Ma bisogna ancora tener mente che altri e non indifferenti vantaggi ne ritrae l’agricoltore dalla celerità colla quale essa viene impiegata, giacchè guadagnerebbe la [861] metà e forse il terzo dello spazio di tempo necessario alla trebbiatura con metodi usuali. Non si parla della salute degli uomini e degli animali, che costretta a durare una enorme fatica, spesso ne muojono o gravemente s’ammalano.
Ciò non ostante però non si sa comprendere come i nostri coloni persistono tuttavia in quei loro inveterati usi, e mentre la civiltà e le nuove sperienze lor prepara comodi e vantaggi preziosi, essi rifiutando il bene che lor s’appresta con molta faciltà, si contentino di durare in quei disagi che loro tanti mali adduce.
Dopo ciò io credo che non mi sarà apposto a colpa l’avermi dilungato su questo proposito della macchina del Vergara, perchè interessando l’intera industria, io avrei mancato nel non trattenermivi, onde almeno si faccian conoscere le utili invenzioni dei Siciliani, si registrino nella storia, perchè se il successo n’è stato impedito da volontarie circostanze, almeno ottenghino gl’inventori quella lode dovuta al loro ingegno, allo zelo di giovare alla patria, allo impegno di far fiorire la nostra agricoltura.
Ci siamo prefissi di parlare in ultimo luogo dello stato commerciale della Sicilia, quale trovavasi nel 1842; e di ciò appunto ragioneremo.

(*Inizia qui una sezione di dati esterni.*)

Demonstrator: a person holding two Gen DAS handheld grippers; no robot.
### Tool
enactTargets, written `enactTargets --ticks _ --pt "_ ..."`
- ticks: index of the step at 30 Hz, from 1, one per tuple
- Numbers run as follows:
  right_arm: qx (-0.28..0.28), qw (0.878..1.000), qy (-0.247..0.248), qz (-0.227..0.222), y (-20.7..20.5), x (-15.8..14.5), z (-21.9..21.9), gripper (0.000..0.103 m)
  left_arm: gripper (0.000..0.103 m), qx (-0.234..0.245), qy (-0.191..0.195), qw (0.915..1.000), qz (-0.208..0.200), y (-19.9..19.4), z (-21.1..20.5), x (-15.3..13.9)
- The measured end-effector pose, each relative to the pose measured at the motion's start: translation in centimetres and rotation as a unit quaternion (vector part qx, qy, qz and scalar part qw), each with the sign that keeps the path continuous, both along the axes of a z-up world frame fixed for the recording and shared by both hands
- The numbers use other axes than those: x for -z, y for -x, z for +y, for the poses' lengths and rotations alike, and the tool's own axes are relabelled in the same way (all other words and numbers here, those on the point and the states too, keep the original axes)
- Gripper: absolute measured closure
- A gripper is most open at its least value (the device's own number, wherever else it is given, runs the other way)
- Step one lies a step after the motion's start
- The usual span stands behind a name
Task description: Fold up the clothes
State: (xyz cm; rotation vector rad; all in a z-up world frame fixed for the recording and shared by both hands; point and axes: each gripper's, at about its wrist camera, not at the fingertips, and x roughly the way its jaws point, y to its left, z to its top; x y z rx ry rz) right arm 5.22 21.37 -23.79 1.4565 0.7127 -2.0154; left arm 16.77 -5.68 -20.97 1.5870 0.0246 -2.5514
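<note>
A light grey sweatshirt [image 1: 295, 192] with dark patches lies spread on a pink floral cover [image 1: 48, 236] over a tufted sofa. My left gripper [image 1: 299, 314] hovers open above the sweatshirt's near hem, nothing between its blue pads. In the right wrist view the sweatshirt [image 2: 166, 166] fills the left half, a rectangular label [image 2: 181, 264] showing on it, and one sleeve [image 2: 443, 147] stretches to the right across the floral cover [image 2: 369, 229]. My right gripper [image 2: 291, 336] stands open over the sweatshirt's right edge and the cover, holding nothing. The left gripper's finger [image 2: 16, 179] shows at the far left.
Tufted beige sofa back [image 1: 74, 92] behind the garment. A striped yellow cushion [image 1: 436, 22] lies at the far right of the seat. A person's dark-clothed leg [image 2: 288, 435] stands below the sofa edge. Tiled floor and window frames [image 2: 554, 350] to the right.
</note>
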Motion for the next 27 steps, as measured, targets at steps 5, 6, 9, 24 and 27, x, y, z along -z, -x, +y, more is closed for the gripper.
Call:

E cominciando dal commercio interno, ch’è mezzo importantissimo di nazionale prosperità, ognuno facilmente s’avvede come non può questo in altra guisa agevolarsi che col compimento delle strade, che mettendo in relazione comune con comune, città con città, rende agevole la circolazione dei prodotti, e l’agricoltura ne risente un bene grandissimo.